What is required: Restate word for word the entries below, starting with the line with "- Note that" and continuing through the line with "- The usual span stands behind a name". Include both of those lines and no others.

[[ Data for the task, beginning ]]

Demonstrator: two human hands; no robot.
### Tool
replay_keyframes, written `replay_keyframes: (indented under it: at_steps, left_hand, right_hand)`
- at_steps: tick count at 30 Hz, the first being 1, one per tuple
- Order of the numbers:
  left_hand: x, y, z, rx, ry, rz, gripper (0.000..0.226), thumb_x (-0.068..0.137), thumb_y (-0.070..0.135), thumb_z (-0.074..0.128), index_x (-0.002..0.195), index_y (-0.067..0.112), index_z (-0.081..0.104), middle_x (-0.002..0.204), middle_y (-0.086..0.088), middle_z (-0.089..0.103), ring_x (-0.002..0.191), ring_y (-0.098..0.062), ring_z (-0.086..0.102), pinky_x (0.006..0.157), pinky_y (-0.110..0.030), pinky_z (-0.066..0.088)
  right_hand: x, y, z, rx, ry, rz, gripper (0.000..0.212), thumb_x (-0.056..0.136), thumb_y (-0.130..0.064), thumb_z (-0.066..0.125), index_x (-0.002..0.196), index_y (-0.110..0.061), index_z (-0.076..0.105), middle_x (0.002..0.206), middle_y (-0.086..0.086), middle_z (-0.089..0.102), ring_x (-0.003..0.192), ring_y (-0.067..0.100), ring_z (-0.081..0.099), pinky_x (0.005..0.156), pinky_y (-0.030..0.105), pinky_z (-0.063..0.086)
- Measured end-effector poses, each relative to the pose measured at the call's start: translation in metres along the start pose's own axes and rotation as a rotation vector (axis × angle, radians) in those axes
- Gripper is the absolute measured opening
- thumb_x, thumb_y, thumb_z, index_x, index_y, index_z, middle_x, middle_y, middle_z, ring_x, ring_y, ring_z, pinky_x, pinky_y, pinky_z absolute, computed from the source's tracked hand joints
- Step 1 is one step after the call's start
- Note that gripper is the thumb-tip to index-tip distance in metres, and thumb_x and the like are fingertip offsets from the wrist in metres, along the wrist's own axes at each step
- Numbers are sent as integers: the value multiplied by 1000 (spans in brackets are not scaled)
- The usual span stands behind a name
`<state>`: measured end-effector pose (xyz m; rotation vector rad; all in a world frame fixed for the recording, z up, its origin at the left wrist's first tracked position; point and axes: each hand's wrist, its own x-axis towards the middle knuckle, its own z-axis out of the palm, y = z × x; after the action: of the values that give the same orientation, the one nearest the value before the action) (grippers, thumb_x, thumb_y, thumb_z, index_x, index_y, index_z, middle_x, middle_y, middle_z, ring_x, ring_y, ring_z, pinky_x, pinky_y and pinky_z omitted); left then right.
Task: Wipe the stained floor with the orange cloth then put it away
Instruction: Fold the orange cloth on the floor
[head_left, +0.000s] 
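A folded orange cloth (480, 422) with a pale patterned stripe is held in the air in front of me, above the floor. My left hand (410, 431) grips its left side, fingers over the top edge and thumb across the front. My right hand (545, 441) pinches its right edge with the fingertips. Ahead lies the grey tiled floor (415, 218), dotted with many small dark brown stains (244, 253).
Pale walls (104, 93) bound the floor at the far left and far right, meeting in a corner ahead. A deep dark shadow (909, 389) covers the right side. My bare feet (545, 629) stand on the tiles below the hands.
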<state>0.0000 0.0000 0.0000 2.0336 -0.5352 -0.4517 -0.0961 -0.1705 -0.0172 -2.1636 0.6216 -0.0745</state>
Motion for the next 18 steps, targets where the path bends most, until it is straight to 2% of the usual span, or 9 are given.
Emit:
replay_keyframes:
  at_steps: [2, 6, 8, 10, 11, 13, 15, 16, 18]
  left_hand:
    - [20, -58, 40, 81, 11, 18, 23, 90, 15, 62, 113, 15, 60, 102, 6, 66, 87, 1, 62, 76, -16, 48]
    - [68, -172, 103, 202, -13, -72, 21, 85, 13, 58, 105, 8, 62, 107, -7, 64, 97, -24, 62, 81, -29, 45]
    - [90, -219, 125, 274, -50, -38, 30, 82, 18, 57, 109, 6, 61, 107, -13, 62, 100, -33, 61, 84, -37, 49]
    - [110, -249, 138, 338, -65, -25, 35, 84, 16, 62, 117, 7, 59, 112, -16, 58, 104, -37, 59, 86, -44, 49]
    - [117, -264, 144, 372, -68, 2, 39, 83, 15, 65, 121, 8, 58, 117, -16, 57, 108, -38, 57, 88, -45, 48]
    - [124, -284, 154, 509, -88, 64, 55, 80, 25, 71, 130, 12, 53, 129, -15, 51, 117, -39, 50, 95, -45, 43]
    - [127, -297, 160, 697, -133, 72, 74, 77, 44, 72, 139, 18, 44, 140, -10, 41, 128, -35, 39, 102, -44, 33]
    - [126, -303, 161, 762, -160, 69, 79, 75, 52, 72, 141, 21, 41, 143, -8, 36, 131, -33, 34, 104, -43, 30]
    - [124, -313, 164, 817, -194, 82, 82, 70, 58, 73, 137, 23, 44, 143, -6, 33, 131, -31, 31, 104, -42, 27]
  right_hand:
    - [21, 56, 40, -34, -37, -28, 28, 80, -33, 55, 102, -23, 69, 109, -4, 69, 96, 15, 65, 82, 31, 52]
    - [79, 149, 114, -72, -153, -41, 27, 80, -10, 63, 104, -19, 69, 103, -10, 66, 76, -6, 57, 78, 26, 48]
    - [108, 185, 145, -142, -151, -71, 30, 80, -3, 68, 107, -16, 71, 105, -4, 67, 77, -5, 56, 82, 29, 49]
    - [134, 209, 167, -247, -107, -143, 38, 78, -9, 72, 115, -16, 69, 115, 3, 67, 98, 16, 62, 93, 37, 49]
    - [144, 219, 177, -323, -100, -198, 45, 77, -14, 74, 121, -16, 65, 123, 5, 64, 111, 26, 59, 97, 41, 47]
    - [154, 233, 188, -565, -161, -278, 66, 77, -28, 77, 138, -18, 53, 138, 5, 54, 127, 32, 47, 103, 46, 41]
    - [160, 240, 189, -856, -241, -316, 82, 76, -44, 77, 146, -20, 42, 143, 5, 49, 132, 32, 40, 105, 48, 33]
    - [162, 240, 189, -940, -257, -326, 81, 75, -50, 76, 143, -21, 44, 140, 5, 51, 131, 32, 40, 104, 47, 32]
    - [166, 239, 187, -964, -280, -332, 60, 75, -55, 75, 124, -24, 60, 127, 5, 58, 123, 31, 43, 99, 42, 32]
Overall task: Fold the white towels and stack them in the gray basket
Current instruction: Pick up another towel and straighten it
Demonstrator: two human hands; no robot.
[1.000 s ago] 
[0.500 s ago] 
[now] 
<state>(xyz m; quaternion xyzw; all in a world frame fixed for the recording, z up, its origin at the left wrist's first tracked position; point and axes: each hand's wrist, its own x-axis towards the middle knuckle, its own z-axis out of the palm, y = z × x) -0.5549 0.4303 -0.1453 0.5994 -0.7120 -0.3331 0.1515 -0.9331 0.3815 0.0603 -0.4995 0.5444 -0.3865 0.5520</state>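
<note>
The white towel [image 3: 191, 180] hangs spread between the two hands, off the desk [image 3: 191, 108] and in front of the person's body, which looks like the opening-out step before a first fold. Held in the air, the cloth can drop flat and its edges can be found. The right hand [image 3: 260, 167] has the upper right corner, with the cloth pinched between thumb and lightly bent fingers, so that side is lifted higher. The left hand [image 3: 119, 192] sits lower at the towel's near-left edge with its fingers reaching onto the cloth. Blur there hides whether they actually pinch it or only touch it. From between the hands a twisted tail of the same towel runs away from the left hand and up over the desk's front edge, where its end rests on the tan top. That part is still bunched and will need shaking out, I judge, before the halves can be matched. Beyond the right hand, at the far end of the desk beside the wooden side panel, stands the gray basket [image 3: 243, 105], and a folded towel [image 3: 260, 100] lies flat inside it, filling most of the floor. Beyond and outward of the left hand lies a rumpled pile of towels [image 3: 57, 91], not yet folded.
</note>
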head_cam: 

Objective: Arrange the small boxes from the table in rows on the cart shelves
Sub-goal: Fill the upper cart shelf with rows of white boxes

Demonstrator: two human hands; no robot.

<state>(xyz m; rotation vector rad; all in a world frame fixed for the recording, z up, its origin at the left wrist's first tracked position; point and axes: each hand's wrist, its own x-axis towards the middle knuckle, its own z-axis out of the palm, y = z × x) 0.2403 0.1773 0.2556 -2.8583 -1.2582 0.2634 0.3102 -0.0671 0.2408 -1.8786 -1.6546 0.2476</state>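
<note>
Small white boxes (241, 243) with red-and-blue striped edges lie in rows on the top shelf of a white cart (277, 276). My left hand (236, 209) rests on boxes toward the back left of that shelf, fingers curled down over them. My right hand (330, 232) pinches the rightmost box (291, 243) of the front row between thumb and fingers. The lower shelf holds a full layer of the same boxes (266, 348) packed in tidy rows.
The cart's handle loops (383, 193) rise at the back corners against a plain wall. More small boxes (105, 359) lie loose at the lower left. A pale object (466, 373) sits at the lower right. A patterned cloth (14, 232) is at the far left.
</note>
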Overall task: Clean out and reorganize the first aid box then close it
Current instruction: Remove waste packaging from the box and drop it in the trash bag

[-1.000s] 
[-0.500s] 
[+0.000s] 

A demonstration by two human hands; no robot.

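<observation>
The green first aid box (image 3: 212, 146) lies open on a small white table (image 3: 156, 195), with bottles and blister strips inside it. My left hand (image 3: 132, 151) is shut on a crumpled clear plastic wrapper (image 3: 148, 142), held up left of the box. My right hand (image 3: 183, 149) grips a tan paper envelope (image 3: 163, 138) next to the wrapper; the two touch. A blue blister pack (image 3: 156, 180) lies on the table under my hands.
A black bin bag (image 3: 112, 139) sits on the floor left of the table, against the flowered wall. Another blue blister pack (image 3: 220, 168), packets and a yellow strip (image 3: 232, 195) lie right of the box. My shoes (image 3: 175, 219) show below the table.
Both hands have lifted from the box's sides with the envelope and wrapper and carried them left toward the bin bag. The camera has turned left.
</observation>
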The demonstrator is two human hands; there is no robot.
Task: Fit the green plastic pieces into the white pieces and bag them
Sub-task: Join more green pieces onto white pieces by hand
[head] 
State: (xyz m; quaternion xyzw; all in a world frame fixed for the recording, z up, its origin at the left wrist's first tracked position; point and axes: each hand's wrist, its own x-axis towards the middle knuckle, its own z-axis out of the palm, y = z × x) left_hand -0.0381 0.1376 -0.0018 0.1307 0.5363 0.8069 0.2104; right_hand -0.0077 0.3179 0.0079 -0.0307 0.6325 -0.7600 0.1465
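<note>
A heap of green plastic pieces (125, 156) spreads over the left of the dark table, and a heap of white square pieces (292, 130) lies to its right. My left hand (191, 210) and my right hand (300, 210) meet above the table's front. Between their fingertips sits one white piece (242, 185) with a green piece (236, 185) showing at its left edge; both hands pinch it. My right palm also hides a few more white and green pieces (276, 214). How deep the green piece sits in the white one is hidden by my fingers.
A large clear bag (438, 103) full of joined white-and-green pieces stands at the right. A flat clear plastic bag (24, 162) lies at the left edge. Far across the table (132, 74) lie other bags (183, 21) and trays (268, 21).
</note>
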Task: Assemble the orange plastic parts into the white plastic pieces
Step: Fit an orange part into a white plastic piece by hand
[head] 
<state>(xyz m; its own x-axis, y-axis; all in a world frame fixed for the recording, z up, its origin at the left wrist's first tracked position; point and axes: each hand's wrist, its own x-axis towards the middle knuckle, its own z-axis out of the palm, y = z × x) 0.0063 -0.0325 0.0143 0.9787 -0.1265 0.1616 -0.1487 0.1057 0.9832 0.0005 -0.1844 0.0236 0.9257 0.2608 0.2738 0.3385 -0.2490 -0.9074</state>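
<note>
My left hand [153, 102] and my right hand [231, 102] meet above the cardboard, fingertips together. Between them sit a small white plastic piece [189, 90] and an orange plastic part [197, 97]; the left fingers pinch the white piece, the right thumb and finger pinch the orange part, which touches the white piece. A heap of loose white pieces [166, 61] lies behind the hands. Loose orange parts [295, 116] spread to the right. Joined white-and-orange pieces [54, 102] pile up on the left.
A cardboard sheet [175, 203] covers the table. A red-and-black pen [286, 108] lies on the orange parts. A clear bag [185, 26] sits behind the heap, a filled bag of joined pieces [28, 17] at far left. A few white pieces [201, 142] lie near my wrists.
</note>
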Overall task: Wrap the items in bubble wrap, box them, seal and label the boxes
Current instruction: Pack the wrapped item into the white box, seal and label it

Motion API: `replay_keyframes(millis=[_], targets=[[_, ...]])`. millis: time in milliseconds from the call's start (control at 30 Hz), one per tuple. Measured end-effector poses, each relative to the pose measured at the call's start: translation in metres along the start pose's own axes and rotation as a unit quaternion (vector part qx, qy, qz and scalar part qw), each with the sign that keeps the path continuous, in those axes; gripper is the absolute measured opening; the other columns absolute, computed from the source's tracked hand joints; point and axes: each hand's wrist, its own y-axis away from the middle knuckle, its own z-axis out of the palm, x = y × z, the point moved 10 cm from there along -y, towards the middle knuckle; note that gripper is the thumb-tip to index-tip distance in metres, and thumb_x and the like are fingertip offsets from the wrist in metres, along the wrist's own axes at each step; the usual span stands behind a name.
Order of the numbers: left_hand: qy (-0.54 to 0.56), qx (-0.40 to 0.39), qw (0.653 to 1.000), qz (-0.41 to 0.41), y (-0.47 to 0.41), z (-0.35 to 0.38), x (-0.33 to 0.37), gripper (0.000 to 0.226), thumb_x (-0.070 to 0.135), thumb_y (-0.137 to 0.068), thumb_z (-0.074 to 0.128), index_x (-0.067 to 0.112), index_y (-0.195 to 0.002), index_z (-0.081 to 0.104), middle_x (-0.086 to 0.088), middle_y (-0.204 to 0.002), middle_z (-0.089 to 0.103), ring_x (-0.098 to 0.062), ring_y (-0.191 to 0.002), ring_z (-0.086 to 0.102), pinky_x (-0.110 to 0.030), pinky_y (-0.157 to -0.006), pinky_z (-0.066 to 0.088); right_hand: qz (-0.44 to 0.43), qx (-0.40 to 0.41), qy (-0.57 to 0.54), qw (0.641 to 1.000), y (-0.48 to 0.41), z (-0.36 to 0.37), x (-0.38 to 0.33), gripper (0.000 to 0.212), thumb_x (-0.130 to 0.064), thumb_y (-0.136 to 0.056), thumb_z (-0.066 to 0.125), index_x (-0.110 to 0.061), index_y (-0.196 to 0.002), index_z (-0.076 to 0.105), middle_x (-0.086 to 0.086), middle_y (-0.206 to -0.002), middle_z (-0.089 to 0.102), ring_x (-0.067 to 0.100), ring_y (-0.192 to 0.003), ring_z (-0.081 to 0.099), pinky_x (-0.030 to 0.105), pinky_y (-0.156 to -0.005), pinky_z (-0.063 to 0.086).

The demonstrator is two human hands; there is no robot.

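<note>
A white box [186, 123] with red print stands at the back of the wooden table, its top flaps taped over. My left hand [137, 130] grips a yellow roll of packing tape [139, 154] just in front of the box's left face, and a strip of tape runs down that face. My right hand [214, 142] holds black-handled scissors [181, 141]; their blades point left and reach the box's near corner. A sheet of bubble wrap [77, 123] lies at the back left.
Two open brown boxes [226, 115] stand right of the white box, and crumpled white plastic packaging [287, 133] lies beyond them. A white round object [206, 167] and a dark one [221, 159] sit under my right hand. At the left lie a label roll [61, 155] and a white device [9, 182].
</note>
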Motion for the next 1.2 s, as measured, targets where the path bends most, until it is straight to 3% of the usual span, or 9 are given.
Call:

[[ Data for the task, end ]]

Your solution:
- Note that gripper is the thumb-tip to index-tip distance in metres, and thumb_x and the like are fingertip offsets from the wrist in metres, along the wrist's own axes at each step
- Numbers are sent as integers: the value multiplied by 1000 (spans in brackets are not scaled)
- The usual span stands behind a name

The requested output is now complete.